Actually, I do recall mudchicken complaining from time to time about "agri-bubba's" (his term) clutttering up the clearance envelope with illegal encroachments and attachments to their buildings and equipment, etc. But that's more in the nature of an "individual failure" of lack of education, information, knowledge, and enforcement - not an "institutional failure" of the laws on the subject - there's plenty of legal and railroad authority to force correction and compliance if needed.
Enough for now. Hope this was responsive to your question.
mudchicken C-1: Boy did you manage to screw-up posting that as a question.
LOL, thank you.
Actually, I think that cities such as Covington KY, and Rochester MN have stomped on their own feet by failing to pursue their agendas at State level. Perhaps the've tried and failed to garner sufficient interest? Regardless, history seems to indicate that those who have successfully twisted the arms of uncooperative railroads, have done so at the state level.
Standard Operating Procedure for politics and laws, regulations, and ordinances at the more local or 'lower' levels. "Be responsive" or "pander" - choose your own version of the 'spin' to put on that - to the locals at a lower level - but then get overruled at a higher level. With over 2,500 municipalities and 67 counties here in Pennsylvania, we have it down to an art form ! Most often seen these days - here and elsewhere - in land use ordinances and decisions, such as zoning, subdivisions, land developments, etc., though recently local ordinances against cell phone use while driving seem to have also become a popular local enactment, which is then overturned or overruled at the county or state level.

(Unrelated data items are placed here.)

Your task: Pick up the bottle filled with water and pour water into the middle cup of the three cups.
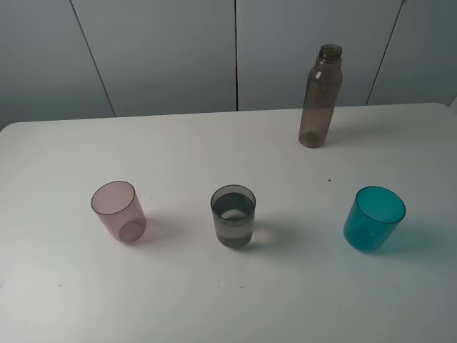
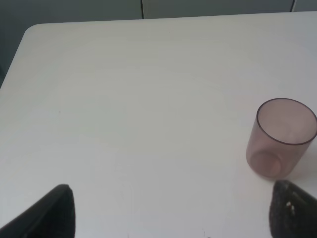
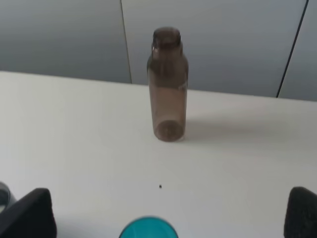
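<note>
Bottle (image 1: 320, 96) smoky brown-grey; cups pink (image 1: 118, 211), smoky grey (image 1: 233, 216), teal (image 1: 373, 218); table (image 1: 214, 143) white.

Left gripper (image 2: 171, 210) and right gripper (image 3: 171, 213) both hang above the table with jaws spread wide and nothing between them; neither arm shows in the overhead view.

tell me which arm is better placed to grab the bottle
Right. Its wrist view faces the bottle head on between its open end effector fingers, while the left end effector faces only the pink cup, on the table's far side.
</note>
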`<state>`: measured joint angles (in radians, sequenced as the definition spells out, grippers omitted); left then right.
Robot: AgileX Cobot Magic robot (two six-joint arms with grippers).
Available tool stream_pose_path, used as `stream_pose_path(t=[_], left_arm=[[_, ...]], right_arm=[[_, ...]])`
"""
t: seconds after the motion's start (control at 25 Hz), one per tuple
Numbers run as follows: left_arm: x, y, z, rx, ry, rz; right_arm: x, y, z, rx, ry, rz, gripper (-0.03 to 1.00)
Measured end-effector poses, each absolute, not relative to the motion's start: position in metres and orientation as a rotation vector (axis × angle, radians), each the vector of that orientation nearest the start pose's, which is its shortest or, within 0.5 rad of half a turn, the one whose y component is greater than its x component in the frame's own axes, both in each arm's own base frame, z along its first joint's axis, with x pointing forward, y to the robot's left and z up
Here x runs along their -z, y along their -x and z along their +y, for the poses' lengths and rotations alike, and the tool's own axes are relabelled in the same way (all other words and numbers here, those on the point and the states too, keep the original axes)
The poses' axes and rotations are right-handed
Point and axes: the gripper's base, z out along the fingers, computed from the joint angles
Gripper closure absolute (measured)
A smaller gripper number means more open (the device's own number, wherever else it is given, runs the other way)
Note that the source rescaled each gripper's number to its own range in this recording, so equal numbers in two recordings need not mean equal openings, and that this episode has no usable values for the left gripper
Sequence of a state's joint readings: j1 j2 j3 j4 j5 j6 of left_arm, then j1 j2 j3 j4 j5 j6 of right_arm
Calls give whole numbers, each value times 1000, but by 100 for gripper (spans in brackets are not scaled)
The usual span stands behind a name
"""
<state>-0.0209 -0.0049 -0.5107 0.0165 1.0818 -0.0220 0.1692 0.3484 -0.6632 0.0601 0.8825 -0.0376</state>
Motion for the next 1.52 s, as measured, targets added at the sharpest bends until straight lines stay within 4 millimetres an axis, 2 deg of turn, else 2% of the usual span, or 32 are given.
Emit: stream_pose_path(t=[0.24,0.4,0.56,0.8,1.08,1.52], left_arm=[[-279,8,1,7,2,2050],[-279,8,1,7,2,2050],[-279,8,1,7,2,2050],[-279,8,1,7,2,2050],[-279,8,1,7,2,2050],[-279,8,1,7,2,2050]], right_arm=[[-313,-11,8,-157,231,2221,-3],[-308,4,8,-210,209,2195,-3],[-292,13,8,-233,210,2170,-3],[-279,13,7,-236,190,2097,-3],[-278,10,0,-134,179,2085,-3],[-277,8,0,-125,177,2067,-3]])
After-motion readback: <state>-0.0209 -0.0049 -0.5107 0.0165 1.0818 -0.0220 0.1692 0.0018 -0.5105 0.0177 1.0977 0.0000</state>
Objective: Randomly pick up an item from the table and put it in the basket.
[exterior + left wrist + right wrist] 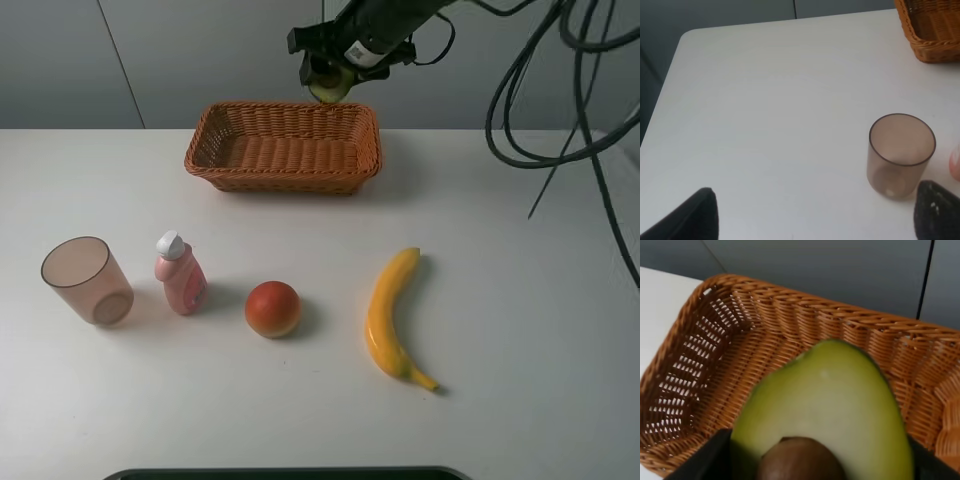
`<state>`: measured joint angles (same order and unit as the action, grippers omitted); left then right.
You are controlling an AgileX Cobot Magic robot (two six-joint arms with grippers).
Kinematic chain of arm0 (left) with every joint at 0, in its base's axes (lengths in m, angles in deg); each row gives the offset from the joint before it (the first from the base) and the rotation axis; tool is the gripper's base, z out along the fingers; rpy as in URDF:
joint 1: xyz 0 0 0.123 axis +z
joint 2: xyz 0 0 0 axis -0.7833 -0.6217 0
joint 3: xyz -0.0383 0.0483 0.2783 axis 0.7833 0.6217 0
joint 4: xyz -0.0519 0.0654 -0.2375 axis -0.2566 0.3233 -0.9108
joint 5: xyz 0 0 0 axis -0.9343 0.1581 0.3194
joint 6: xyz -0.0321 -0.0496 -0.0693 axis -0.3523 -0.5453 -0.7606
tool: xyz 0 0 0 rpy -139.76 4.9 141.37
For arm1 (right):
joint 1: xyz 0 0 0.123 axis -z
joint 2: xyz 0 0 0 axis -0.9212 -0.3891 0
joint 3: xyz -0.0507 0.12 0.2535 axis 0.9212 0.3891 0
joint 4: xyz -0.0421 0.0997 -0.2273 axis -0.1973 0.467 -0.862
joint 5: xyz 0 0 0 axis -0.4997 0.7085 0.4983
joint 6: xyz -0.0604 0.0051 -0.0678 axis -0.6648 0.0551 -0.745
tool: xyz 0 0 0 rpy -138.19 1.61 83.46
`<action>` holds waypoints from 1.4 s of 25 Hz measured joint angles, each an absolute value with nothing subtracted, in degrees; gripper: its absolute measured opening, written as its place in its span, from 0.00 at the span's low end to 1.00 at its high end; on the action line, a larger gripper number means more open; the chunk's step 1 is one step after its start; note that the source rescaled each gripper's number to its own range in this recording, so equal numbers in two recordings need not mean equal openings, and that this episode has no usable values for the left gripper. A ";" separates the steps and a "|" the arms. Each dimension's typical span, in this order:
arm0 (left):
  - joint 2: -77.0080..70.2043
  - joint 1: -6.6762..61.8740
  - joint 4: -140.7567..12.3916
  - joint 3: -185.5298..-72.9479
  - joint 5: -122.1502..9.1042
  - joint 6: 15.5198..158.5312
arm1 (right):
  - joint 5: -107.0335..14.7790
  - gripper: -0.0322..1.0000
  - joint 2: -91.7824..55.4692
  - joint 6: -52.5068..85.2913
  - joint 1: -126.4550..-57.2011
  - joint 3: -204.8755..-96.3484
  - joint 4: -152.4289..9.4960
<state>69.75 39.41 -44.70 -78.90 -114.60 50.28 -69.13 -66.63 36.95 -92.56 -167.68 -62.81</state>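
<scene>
My right gripper [331,82] is shut on the halved avocado [330,88] and holds it in the air above the far right part of the brown wicker basket [283,146]. In the right wrist view the avocado [830,405] fills the middle, flesh and brown pit facing the camera, with the basket [730,350] below it. My left gripper [815,215] is open and low over the white table [765,100], its two dark fingertips [690,217] apart, beside a cup. The left gripper does not show in the exterior view.
On the table [500,300] lie a translucent pinkish-brown cup [87,280], a small pink bottle [180,273], a round red-orange fruit [273,309] and a yellow banana [390,315]. Black cables [560,100] hang at the back right. The cup also shows in the left wrist view [901,155].
</scene>
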 joint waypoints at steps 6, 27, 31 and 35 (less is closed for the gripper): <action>69.75 39.41 -44.70 -78.90 -114.60 50.28 | -68.22 0.03 -73.43 36.82 -92.72 -168.33 -60.32; 69.75 39.41 -44.70 -78.90 -114.60 50.48 | -78.13 0.99 -58.90 31.83 -91.59 -168.55 -71.58; 69.75 39.41 -44.70 -78.90 -114.60 50.48 | -87.18 0.99 -49.15 28.33 -87.06 -168.79 -74.37; 69.75 39.41 -44.70 -78.90 -114.60 50.37 | -97.22 0.99 -40.13 26.09 -81.57 -168.87 -78.85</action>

Perhaps the cities mentioned above couldn't even get enough support at / within their own level, let alone at the state level - exactly as you suggest ?
Paul_D_North_Jr Perhaps the cities mentioned above couldn't even get enough support at / within their own level, let alone at the state level - exactly as you suggest ? - Paul North.
Or some such. My personal speculation is, that the State likely had greater priorities with the entities (railroads) in question, and consequently were unwilling to make these issues part of a more complex pie.
In the absence of any governing law or rule street car lines, where possible, separate their tracks by a distance so stupid passengers cannot hit opposing cars or wayside structures with their arms. Lawsuits.
Railroads have an operating rule that if an employee is caught between two tracks when a train approaches (standing cars on other track) they are to lay on the ground until the train passes. If standing the venturi effect could pull the employee into the moving train which probably results in death.